If you want to know more about giving to causes outside of your daily lives, I would recommend that you start by adding different voices to your social media feed. Follow celebrities, see who they follow or when they post meaningful messages from voices you are unfamiliar with. The “Pass the Mic” movement on Instagram was very helpful in this regard – many public figures that I follow – including Ellen and others – had a takeover of their page by a woman of color for a day or two. I found a lot of great ideas and movements that way. If you come across a movement you are particularly interested in, let me know. I would love to add it to my list.

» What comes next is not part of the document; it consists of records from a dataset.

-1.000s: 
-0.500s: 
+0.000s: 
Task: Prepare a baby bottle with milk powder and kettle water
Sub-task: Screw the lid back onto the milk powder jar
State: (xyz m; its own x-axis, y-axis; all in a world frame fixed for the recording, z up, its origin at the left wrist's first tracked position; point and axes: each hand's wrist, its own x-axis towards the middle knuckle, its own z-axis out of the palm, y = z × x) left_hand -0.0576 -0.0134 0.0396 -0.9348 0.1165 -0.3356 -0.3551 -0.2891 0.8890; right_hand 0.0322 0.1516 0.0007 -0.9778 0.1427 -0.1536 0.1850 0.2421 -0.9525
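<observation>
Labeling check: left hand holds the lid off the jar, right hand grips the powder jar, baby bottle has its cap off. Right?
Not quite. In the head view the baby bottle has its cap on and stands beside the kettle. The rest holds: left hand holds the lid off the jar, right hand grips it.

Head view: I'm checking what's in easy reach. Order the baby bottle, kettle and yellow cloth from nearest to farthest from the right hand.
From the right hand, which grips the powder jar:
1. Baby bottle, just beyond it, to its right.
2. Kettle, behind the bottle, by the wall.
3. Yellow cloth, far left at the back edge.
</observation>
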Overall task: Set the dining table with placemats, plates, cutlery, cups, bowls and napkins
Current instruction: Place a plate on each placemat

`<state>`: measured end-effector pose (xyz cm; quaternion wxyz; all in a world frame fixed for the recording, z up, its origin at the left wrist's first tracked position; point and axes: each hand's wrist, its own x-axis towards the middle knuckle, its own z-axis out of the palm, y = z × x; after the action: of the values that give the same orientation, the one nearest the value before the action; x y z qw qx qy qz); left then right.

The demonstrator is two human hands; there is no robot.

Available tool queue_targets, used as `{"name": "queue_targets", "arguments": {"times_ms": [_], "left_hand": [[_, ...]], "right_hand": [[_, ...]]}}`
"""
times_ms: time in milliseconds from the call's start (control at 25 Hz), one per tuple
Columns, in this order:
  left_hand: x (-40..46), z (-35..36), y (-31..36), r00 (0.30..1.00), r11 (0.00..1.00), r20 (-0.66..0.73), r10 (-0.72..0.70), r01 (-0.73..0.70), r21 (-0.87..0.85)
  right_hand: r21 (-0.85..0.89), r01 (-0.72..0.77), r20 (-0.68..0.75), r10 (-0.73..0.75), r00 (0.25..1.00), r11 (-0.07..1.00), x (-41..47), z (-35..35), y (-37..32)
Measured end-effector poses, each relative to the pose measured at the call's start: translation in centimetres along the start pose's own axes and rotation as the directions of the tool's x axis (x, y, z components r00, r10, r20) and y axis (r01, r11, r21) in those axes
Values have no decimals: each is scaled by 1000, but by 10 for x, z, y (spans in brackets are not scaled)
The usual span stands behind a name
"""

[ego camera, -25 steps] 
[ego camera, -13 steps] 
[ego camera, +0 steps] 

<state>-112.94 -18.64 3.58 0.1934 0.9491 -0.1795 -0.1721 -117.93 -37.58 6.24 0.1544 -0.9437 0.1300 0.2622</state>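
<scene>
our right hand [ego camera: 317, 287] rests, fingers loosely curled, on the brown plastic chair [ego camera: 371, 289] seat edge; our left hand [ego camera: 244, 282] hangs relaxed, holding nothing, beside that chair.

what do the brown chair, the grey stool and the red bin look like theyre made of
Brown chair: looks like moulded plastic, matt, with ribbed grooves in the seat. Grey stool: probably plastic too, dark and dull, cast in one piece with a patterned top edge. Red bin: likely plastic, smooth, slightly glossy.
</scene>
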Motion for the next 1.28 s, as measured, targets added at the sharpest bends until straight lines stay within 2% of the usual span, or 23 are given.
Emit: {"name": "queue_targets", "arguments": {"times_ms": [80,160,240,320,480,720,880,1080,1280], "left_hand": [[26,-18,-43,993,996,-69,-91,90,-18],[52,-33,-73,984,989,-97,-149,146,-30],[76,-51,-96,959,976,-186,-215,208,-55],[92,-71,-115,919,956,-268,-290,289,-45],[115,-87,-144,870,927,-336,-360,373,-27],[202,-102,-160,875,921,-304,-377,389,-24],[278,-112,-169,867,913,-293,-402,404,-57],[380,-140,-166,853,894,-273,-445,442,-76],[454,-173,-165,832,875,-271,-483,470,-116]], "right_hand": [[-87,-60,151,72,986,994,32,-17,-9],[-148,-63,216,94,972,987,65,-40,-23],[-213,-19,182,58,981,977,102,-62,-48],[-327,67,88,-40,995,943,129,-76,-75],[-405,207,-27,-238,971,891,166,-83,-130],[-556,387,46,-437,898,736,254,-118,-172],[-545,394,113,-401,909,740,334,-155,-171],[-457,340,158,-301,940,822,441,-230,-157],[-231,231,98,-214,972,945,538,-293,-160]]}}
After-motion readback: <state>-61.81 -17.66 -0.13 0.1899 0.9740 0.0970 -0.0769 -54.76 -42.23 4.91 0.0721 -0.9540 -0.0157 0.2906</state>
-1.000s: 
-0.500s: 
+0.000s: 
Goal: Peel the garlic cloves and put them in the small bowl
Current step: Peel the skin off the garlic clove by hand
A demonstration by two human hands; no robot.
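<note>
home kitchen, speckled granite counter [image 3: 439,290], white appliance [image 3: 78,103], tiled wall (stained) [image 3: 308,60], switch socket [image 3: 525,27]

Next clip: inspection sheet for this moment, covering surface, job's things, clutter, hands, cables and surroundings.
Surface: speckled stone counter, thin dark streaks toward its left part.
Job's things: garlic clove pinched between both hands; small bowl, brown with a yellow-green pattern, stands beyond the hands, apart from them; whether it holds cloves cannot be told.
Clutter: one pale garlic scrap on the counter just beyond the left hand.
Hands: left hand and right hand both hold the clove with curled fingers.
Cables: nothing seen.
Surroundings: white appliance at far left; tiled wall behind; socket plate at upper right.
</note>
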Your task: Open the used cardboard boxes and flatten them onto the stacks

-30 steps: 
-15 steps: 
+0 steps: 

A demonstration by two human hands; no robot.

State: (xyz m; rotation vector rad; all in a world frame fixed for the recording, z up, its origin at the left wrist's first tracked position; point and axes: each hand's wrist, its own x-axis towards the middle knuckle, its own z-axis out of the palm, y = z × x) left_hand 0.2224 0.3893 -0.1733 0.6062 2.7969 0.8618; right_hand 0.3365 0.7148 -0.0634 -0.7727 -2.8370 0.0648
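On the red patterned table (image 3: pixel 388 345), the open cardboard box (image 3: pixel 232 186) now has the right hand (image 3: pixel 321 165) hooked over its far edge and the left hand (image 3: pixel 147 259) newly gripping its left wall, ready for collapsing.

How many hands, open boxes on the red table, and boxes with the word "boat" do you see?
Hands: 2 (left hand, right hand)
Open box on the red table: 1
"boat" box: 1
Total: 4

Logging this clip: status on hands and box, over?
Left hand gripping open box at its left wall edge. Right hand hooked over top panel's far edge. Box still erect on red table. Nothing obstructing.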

To use an overused somewhat charged phrase, when something is making you uncomfortable “Lean In” to that discomfort with “Why” questions. Then, see if you can find answers that help you grapple with the discomfort. I still have a lot of unresolved feelings about the polar nature of my work and home worlds, but I try to sit with them to see what I can learn and how I can better understand the path to connecting them.
My son Andrew is going to be a junior in high school. I find that wildly unbelievable, as do many of my coworkers and friends that have known him since he was being carried around the high school campus by my students and being taught to say as much slang as they could get him to mimic before I caught on. Most of the time, I take his growing up for granted, especially during Shelter in Place, because I see him every day, and now that he is a teenager, he is in a world I know something about (even though he will tell you that I puzzle him just as much as any other teen puzzles their parent).

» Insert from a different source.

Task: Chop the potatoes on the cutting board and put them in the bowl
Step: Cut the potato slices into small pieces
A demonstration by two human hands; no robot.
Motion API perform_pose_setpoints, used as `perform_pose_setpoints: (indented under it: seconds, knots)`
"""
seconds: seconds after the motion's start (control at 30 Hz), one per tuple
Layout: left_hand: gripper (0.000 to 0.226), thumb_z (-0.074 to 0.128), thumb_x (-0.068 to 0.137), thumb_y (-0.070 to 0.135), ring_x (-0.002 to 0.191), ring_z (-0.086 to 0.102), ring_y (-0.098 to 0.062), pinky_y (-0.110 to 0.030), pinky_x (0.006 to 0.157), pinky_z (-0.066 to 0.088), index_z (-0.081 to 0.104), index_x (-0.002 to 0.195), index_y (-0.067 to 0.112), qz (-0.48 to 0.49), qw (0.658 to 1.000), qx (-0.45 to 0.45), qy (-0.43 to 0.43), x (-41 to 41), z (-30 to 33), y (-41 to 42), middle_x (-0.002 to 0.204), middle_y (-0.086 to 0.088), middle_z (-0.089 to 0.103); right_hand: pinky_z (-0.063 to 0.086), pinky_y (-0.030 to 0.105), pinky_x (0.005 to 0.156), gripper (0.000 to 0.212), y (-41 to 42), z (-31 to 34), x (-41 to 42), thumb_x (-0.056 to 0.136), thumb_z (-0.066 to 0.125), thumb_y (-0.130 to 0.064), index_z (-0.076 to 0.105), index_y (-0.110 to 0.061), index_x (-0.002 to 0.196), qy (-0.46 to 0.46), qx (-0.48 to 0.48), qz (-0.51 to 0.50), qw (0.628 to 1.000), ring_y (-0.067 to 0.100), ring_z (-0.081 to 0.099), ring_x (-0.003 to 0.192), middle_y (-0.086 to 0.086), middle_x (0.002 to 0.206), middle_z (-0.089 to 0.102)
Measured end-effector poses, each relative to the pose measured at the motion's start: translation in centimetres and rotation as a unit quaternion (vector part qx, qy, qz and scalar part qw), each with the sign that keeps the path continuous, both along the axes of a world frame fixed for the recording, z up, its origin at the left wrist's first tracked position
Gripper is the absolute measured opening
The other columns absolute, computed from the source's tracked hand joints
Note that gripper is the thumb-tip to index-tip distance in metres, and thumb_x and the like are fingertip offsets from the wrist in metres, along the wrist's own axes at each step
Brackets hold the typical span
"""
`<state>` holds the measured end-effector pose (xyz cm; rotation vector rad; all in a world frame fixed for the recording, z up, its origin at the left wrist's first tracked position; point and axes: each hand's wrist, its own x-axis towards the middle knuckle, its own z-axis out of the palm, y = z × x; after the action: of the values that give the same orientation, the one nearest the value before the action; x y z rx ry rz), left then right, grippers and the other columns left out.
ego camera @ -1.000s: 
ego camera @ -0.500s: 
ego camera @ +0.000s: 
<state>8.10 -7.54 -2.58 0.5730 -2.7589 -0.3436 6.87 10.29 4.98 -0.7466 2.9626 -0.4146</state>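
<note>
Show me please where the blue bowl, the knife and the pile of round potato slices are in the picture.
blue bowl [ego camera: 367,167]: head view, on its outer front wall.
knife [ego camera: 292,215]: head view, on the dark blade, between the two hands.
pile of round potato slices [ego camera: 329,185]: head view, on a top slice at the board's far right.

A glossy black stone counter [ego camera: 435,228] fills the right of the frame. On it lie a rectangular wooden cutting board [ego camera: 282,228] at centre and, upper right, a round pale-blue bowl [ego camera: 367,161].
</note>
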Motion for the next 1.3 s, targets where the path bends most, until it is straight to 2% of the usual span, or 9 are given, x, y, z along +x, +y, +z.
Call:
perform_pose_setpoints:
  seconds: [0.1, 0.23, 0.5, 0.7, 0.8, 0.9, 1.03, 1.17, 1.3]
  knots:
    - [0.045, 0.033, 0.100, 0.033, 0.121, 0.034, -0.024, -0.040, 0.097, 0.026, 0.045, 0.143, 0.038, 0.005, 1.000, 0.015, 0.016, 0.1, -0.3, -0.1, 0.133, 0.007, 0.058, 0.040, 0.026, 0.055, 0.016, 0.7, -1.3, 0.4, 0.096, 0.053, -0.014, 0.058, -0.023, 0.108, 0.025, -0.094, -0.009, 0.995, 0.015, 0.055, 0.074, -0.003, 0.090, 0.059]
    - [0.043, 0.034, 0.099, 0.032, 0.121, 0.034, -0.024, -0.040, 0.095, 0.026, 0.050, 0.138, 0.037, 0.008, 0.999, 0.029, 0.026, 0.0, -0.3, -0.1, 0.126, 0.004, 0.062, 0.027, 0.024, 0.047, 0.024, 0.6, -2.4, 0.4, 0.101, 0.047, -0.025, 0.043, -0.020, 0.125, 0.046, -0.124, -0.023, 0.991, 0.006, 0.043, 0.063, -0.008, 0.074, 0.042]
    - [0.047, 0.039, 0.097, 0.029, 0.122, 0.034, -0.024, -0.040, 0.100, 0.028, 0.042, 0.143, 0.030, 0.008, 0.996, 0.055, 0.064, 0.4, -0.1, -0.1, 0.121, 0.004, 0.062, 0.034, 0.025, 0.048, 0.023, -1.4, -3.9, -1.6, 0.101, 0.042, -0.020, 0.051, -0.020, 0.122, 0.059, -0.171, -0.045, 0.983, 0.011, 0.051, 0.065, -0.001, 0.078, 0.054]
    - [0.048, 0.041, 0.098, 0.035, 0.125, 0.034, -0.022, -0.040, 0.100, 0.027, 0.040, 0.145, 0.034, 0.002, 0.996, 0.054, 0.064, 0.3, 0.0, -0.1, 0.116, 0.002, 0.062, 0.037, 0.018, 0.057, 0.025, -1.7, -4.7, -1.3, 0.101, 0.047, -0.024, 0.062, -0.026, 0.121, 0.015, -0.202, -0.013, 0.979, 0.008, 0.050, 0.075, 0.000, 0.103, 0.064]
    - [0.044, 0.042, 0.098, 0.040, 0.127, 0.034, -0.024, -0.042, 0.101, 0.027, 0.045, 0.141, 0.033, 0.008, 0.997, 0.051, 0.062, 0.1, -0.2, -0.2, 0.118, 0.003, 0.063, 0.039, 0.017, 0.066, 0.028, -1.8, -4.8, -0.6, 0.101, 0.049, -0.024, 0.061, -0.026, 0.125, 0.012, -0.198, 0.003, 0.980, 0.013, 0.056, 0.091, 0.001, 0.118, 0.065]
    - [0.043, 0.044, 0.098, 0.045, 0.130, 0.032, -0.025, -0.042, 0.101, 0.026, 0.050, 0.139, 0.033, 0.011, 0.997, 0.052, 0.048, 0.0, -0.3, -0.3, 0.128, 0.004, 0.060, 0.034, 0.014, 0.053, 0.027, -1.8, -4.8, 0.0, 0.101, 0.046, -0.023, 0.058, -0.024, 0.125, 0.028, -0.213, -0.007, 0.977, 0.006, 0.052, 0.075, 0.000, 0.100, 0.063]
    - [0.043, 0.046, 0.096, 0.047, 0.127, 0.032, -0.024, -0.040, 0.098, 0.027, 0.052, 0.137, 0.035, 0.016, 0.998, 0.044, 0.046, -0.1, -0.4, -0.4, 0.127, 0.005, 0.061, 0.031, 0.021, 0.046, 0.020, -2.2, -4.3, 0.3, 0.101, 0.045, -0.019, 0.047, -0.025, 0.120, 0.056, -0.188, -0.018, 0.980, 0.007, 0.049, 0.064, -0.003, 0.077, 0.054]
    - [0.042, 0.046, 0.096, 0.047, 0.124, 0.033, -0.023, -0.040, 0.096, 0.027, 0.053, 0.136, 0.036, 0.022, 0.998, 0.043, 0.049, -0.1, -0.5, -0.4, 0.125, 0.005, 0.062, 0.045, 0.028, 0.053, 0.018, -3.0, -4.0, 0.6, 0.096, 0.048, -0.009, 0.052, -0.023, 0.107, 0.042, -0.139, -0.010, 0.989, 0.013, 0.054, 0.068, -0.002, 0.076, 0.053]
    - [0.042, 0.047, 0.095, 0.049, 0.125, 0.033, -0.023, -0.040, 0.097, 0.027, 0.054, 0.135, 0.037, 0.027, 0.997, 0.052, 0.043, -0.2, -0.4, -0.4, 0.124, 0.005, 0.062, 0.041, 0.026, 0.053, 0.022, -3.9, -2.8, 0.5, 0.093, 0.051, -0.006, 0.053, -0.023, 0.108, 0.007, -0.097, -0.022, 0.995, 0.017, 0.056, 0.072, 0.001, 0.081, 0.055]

So, when I listened to him as a contributor to his second podcast on My Digital Tat2’s Media in the Middle series, I was taken aback by hearing him in his own context, saying things that were interesting to me as an educator and as a parent, in addition to as his parent. I have always been fascinated by the way that adolescents form their world views and feel so fortunate to see it, but watching it as a parent is so amazing, gratifying, and with all things child-related, puzzling. He remembers things that I clearly don’t, but he also catches things I didn’t know he did. It makes me proud to hear him state opinions, listen to others’ and take the risk of speaking up.
I am super proud of all my kids, and will surely brag on them another time, but I found this episode very timely and a good reminder about what teens are going through right now and what we can learn about what they see adults doing. I have to give a huge shout out to My Digital Tat2 for all that I’ve learned from them and the world they’ve opened up to my kids!